The rise of distributed data stores and the general decomposition of systems into smaller pieces means that coordination between each server, service, or function is less available. In my first applications, unique ID generation meant setting
auto_increment=True on a column in the SQL database. Easy, done, no problem. Today, each microservice has its own data source(s) and NoSQL stores are common. Every NoSQL DB is “NoSQL” in its own way, but they usually eschew coordinated and single-writer solutions in the name of reliability/performance/both. You can’t have an auto-increment column without implementing the coordination client-side.
Using numbers as identifiers also creates problems. Auto-incrementing can lead to enumeration-based attacks. Fields can have fixed sizes. These issues can go unrealized until you overflow the
uint32 field, and now your logs are a pile of ID conflict errors. Instead of integers, we can use a different kind of fixed-length field and make it non-sequential so that different hosts can generate IDs without a central coordinating point.

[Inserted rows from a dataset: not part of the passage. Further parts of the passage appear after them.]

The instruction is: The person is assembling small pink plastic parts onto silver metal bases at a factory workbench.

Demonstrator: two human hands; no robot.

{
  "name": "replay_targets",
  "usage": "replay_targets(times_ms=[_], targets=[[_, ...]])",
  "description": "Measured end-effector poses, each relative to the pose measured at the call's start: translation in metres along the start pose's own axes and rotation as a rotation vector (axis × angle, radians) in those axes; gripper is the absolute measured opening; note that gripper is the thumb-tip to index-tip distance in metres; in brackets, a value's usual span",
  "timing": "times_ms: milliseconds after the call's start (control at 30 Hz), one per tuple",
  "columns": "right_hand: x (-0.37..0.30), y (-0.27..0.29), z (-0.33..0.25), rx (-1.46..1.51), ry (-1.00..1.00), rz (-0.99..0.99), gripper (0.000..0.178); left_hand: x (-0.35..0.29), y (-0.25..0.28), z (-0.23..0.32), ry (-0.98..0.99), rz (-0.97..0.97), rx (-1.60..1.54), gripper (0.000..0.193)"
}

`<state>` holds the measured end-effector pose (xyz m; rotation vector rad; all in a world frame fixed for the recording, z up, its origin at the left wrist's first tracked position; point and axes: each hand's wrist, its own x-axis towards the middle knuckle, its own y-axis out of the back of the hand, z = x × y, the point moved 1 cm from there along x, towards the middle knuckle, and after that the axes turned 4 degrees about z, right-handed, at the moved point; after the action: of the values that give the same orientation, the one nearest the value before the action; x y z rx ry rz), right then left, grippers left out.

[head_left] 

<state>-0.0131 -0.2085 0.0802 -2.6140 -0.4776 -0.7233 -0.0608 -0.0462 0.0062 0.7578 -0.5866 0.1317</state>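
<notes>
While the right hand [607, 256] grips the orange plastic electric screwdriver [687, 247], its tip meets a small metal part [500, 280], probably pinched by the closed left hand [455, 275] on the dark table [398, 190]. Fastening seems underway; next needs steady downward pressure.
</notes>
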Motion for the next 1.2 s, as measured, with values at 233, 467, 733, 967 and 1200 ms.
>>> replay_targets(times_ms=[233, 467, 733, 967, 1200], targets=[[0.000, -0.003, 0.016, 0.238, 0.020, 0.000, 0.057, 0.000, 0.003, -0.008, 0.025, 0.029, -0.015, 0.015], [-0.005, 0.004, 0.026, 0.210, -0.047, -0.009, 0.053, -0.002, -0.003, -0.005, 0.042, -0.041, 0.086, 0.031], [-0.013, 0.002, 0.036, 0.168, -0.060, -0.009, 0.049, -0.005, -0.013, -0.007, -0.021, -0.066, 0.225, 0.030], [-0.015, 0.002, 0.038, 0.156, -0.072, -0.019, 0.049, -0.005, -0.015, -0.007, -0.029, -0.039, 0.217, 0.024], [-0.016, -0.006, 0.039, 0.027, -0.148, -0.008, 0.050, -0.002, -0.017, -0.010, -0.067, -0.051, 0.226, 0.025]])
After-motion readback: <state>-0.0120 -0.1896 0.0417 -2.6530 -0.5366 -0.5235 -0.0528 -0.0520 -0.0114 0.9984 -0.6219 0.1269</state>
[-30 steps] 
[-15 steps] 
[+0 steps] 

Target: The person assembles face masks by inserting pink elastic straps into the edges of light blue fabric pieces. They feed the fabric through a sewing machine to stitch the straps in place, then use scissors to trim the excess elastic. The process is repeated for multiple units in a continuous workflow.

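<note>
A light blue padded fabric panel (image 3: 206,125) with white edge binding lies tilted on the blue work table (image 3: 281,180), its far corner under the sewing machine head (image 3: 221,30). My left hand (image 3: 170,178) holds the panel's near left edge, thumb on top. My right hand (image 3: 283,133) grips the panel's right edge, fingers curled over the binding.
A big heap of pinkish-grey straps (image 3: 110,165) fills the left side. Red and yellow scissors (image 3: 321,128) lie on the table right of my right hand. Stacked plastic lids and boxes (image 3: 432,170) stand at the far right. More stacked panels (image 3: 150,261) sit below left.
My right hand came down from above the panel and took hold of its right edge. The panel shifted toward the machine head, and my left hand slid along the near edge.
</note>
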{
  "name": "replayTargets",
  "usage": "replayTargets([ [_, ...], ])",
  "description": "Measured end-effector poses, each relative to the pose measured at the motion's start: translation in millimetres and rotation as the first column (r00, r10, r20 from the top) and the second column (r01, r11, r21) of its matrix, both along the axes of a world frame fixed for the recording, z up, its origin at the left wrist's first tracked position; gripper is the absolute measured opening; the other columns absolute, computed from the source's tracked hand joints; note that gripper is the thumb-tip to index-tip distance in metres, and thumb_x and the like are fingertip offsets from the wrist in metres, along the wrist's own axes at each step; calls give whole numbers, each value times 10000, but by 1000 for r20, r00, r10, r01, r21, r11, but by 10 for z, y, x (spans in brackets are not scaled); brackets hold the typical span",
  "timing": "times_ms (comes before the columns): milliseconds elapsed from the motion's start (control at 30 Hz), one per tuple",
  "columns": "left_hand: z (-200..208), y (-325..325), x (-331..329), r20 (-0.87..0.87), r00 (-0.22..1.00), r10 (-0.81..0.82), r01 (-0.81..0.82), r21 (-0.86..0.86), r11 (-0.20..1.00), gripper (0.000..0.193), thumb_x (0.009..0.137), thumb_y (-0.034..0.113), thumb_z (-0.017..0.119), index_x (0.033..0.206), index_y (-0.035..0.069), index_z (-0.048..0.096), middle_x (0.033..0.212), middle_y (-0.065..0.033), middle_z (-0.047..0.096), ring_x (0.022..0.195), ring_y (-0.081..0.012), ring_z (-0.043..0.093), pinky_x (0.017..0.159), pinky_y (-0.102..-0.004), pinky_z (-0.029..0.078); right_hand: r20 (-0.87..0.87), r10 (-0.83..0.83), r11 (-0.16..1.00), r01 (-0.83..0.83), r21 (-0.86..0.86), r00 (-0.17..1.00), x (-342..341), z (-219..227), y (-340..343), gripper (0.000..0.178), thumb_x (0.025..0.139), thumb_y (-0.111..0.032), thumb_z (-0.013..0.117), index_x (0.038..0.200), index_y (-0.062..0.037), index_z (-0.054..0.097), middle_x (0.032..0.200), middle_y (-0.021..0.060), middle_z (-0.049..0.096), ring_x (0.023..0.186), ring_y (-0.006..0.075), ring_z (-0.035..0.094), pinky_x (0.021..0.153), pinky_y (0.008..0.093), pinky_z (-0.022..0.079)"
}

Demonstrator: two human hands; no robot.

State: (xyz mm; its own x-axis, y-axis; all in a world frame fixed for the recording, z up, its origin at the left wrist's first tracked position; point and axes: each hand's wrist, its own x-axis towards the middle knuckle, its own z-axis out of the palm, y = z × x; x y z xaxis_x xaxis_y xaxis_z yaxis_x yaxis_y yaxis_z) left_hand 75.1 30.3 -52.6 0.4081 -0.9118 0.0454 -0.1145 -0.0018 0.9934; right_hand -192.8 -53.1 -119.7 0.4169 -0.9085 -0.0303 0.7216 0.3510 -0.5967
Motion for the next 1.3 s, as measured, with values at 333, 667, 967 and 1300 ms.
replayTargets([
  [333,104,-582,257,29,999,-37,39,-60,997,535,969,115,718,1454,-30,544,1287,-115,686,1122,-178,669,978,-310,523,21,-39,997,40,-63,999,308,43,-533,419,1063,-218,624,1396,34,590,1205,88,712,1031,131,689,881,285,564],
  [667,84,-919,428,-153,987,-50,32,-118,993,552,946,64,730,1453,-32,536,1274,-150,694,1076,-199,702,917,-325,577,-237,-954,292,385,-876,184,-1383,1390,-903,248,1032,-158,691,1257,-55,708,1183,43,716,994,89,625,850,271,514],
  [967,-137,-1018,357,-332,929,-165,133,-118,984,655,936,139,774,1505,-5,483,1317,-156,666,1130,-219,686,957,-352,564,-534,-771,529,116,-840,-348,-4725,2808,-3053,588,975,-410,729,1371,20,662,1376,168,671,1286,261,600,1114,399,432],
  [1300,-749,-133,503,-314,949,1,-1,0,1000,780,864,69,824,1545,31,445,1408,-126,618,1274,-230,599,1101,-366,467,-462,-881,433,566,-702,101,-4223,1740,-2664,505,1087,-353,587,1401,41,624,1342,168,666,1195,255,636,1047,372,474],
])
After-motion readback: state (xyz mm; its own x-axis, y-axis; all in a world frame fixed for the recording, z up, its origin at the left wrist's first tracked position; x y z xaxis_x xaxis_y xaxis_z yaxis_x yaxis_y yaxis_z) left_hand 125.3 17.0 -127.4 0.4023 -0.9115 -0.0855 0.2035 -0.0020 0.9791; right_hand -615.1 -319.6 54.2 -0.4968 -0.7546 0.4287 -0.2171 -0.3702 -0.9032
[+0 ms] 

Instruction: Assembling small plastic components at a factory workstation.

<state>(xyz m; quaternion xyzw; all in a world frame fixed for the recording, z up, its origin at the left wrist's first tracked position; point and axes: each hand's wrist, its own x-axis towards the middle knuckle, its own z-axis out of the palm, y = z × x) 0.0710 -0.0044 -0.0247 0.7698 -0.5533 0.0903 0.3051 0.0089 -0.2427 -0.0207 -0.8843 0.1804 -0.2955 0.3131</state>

UUID’s are an improvement and avoid collisions in distributed settings, but being strictly random you don’t have a way to easily sort them or determine rough order. Segment blogged a while ago about one replacement for UUIDs with the KSUID (K-Sortable Universal ID) but it has limitations and uses a strange
14e8 offset to avoid running out of epoch time in the next 100 years.
Enter the Unique Lexicographically Sortable Identifier (ULID). These are sortable, high-entropy identifiers that we can generate anywhere in our pipeline without coordination and have confidence that there won’t be collisions. A ULID looks like
01E5TZRCM5WZYPB2BH7KMYR5HT, and the first 10 characters are a timestamp, and the next 16 characters are random.